• [WHAT THE TASK ASKS] Using the entries below, show all lines with the string "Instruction".

:: INFORMATION PROVIDED

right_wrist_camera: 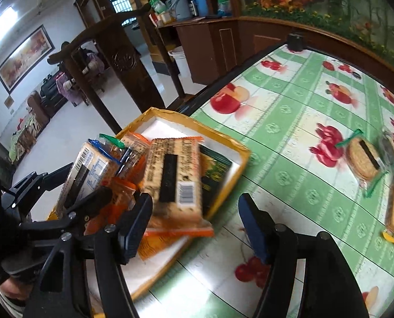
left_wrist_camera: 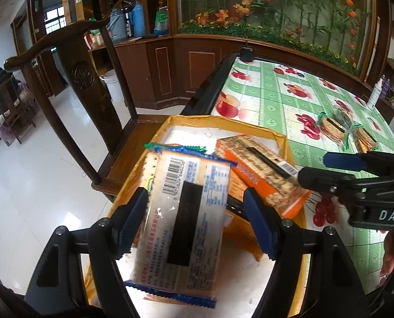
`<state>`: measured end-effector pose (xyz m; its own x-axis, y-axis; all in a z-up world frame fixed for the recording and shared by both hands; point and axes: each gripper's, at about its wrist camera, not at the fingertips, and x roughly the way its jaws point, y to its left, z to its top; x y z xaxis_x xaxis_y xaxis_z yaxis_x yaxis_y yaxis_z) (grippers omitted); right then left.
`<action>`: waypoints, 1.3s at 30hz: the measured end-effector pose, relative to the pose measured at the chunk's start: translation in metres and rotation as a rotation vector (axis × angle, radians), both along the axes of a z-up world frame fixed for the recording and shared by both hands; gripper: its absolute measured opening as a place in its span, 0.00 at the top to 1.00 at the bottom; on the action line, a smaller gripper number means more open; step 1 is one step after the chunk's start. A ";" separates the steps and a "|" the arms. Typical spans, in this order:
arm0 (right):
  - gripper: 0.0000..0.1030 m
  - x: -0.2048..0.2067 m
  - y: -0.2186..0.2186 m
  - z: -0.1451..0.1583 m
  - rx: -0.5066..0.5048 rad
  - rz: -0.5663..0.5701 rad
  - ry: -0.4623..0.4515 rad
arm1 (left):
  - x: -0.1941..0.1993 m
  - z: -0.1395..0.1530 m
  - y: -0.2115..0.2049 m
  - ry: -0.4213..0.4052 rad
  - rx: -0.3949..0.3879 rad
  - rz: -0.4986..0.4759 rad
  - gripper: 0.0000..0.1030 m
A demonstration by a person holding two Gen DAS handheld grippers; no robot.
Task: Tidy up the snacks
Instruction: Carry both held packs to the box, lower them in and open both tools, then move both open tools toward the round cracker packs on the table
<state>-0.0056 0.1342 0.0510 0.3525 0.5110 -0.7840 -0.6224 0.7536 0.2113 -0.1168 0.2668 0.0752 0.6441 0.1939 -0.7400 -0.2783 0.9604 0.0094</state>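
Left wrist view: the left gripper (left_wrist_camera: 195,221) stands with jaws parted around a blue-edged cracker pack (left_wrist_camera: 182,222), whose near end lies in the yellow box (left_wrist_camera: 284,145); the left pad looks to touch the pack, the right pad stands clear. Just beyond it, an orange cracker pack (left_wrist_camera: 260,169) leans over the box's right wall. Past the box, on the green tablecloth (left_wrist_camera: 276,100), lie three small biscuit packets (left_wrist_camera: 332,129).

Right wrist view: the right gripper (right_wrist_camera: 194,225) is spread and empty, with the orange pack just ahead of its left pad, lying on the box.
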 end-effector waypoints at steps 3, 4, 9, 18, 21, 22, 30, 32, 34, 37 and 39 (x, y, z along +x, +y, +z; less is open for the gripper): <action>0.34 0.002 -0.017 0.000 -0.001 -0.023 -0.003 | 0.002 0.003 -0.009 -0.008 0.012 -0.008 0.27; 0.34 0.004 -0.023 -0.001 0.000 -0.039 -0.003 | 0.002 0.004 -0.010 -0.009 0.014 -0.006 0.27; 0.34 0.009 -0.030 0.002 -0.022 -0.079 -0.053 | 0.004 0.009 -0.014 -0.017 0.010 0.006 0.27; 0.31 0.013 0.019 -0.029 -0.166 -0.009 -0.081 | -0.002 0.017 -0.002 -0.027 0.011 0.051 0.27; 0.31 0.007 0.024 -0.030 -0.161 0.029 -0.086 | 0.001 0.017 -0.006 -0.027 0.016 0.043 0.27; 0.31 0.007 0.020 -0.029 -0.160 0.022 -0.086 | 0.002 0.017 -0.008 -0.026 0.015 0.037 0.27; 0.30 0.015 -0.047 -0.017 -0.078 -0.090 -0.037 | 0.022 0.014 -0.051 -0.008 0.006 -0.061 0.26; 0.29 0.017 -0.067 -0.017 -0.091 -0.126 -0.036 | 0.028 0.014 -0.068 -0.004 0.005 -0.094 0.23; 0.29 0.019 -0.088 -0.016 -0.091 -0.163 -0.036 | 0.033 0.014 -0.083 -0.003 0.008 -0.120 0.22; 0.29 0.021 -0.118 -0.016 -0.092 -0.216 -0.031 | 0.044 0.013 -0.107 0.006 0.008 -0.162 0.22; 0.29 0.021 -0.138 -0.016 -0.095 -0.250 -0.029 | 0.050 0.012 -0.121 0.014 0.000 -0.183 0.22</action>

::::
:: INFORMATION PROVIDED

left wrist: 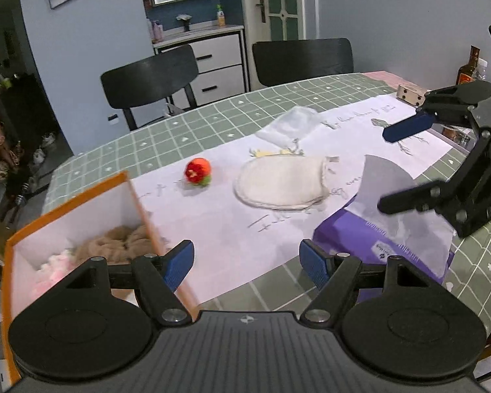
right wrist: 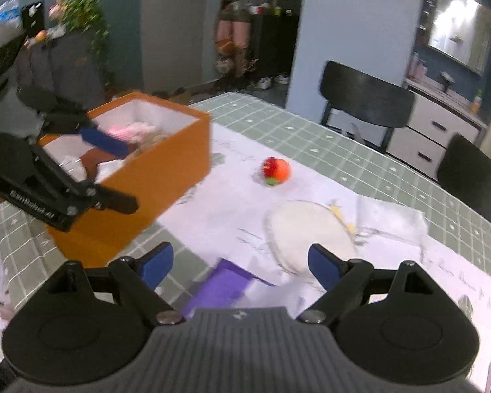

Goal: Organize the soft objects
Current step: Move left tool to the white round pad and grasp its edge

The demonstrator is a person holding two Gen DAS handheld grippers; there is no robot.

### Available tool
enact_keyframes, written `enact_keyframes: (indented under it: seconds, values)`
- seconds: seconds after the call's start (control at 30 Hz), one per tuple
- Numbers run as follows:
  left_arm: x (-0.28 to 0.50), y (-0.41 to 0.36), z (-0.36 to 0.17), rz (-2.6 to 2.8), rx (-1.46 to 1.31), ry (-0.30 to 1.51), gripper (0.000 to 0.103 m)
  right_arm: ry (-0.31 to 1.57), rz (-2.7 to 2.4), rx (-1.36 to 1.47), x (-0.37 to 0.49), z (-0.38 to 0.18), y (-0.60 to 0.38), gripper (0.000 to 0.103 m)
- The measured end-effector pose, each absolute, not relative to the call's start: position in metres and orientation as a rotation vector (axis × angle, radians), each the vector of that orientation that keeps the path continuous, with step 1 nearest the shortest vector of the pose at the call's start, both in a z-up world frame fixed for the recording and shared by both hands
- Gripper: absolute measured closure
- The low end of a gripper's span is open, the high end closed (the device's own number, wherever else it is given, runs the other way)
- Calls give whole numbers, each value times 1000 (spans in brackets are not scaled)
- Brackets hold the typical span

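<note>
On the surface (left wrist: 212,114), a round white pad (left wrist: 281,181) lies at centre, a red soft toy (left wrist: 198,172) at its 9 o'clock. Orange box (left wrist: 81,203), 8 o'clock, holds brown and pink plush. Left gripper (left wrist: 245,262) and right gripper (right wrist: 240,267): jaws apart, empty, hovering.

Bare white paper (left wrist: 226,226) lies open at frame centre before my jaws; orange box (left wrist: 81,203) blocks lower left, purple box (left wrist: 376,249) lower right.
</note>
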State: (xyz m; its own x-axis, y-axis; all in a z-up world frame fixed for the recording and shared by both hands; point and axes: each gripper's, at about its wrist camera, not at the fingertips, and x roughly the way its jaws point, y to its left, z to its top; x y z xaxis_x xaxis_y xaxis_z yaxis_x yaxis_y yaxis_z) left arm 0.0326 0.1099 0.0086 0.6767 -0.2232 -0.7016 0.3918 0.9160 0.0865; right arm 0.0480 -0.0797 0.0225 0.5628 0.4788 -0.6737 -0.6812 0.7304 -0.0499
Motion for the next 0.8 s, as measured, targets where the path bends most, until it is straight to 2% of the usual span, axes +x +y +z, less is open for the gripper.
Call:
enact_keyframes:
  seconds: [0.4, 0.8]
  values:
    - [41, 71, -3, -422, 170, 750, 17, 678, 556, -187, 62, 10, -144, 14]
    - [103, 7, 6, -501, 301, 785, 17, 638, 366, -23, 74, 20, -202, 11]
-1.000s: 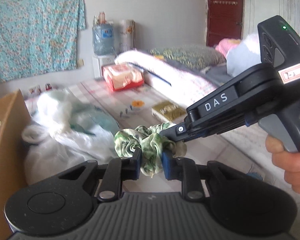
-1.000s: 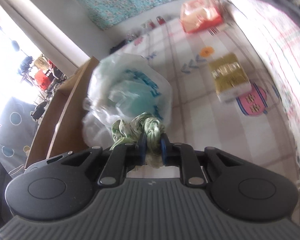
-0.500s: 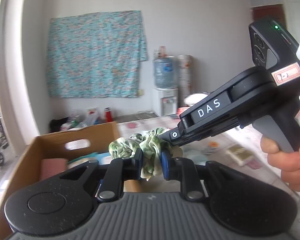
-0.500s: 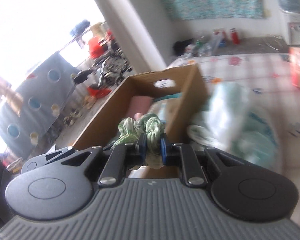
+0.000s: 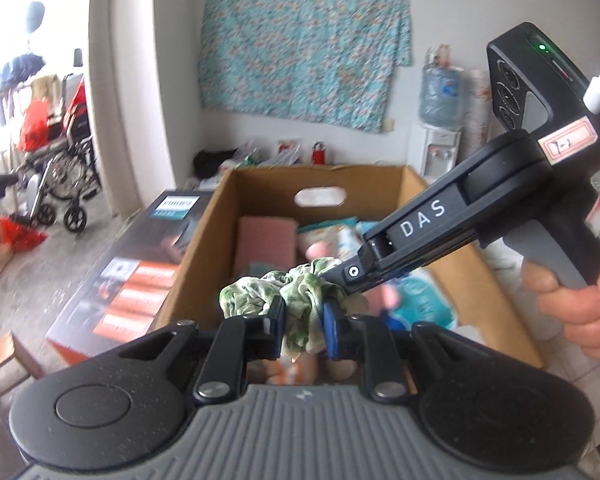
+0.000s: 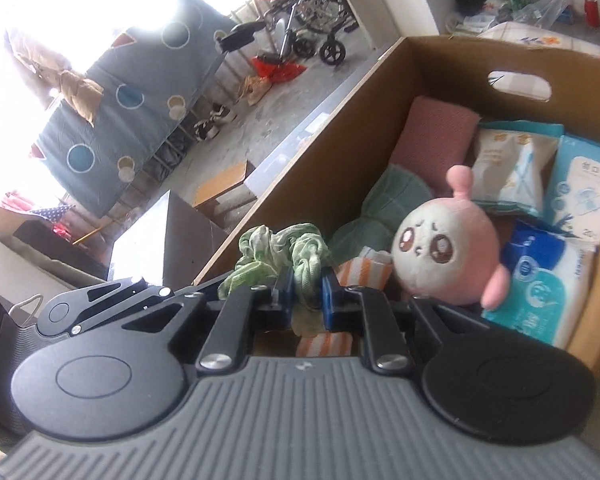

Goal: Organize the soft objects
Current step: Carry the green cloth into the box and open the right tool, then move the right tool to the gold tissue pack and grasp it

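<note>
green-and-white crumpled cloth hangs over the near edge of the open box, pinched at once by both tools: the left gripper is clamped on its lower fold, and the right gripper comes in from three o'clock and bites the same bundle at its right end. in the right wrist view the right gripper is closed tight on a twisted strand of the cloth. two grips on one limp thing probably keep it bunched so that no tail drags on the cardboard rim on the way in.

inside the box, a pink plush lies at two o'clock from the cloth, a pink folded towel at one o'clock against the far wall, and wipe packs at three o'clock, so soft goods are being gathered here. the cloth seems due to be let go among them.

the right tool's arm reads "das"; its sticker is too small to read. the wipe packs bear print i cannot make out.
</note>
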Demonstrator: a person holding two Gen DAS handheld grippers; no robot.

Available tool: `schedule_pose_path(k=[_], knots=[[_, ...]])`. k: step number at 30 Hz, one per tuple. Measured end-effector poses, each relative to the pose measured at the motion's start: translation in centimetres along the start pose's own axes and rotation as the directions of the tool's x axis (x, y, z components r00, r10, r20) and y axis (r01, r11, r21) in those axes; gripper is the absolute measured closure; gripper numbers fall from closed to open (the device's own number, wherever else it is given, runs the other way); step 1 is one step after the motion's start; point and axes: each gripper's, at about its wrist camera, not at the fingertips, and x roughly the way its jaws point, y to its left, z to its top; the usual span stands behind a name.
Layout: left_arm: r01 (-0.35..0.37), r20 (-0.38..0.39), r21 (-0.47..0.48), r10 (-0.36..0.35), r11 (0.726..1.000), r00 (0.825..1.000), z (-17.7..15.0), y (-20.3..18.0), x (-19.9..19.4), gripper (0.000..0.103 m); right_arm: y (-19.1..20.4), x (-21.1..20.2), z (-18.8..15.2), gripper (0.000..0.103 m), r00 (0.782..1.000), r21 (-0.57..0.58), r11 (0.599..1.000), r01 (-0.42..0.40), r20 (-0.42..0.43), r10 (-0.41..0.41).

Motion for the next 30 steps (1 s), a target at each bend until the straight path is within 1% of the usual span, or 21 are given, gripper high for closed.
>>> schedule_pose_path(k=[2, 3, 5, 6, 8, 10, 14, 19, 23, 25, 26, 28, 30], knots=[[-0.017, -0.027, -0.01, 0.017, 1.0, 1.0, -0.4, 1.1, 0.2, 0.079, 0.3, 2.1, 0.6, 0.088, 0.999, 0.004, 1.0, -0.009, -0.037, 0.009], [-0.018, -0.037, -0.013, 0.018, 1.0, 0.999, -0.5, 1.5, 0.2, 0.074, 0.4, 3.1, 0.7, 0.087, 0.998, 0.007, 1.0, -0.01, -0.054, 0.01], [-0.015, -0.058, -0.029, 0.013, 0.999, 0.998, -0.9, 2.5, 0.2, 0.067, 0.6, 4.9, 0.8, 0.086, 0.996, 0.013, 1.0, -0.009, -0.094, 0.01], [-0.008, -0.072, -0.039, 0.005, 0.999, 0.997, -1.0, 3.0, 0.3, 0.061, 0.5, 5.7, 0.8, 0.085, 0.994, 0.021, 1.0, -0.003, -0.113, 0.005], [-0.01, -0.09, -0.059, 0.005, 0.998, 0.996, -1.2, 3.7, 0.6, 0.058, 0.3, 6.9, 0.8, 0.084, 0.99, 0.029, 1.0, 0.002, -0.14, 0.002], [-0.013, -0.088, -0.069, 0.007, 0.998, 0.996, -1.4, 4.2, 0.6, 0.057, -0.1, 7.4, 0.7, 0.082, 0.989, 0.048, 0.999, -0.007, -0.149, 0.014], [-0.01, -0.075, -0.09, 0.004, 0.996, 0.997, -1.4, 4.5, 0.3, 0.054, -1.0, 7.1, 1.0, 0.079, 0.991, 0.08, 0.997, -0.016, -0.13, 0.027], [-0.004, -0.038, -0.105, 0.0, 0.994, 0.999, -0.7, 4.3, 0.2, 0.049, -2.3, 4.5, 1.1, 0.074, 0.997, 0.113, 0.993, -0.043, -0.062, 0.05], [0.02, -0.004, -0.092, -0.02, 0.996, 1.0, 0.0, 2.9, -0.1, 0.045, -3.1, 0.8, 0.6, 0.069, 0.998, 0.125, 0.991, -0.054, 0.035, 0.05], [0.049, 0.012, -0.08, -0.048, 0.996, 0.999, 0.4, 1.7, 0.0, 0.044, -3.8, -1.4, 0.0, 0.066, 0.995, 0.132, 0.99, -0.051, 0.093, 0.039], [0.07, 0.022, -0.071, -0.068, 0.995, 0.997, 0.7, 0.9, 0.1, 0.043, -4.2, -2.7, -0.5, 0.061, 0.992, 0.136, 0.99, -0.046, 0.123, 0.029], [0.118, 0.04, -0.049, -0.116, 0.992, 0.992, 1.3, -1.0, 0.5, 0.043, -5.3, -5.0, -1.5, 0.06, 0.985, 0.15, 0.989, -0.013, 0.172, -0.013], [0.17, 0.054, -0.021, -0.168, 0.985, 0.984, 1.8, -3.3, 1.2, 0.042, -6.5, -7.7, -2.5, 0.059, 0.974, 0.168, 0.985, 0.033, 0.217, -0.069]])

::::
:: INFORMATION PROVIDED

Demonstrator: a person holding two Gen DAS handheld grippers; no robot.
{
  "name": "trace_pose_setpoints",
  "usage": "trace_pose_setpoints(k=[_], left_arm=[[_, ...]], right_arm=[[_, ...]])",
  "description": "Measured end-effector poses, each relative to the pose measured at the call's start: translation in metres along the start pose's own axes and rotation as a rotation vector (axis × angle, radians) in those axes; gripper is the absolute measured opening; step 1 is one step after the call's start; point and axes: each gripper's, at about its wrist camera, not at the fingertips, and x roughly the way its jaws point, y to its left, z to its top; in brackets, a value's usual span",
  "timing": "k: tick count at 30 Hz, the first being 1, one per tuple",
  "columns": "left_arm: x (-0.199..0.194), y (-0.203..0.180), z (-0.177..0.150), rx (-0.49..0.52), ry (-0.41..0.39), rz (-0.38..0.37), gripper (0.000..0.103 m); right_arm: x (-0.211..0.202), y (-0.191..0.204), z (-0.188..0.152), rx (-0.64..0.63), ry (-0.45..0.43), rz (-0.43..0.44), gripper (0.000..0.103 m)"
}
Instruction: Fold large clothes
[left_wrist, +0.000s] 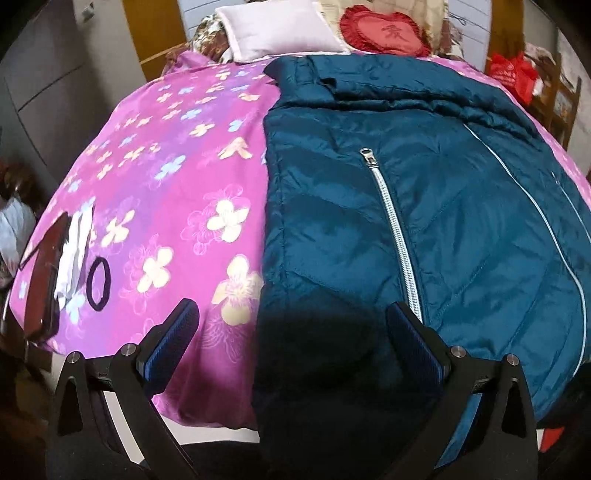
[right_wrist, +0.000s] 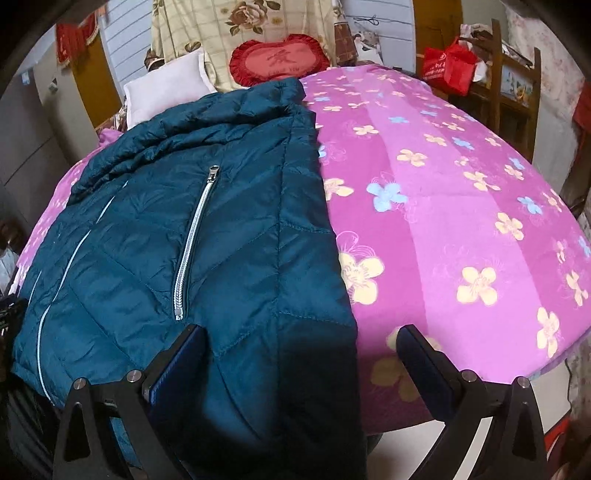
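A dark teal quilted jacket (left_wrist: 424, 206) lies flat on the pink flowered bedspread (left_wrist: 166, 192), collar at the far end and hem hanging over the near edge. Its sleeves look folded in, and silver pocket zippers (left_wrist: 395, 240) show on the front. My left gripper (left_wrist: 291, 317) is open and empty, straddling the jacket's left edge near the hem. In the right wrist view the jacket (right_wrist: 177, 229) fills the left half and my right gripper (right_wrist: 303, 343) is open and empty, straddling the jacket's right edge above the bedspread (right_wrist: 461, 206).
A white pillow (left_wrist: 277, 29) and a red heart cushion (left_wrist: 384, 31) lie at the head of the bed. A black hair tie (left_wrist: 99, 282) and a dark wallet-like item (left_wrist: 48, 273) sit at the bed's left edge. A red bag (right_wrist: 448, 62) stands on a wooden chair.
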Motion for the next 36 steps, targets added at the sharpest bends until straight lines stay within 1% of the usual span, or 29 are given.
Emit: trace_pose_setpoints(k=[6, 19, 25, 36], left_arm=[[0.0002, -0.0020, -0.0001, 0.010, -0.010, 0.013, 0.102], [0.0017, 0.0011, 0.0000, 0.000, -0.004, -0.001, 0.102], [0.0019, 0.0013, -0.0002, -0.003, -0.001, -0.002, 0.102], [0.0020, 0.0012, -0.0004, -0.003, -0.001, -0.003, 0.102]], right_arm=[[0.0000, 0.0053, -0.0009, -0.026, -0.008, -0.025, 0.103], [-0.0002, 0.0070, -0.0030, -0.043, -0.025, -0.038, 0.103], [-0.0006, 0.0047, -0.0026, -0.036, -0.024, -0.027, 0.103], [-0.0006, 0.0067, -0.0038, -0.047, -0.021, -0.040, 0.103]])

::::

• [RESPONSE TO THIS EXERCISE]
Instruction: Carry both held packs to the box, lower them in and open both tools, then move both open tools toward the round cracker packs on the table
Instruction: Fold large clothes

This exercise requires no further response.